## Assigned task:
Within the data that follows, tally every line containing "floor". Provide only the tally.

(Beginning of Recorded data)

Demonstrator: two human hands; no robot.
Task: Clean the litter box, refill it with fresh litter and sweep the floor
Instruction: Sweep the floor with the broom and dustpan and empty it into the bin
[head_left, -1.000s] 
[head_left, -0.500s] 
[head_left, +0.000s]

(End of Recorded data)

## Expected output:
2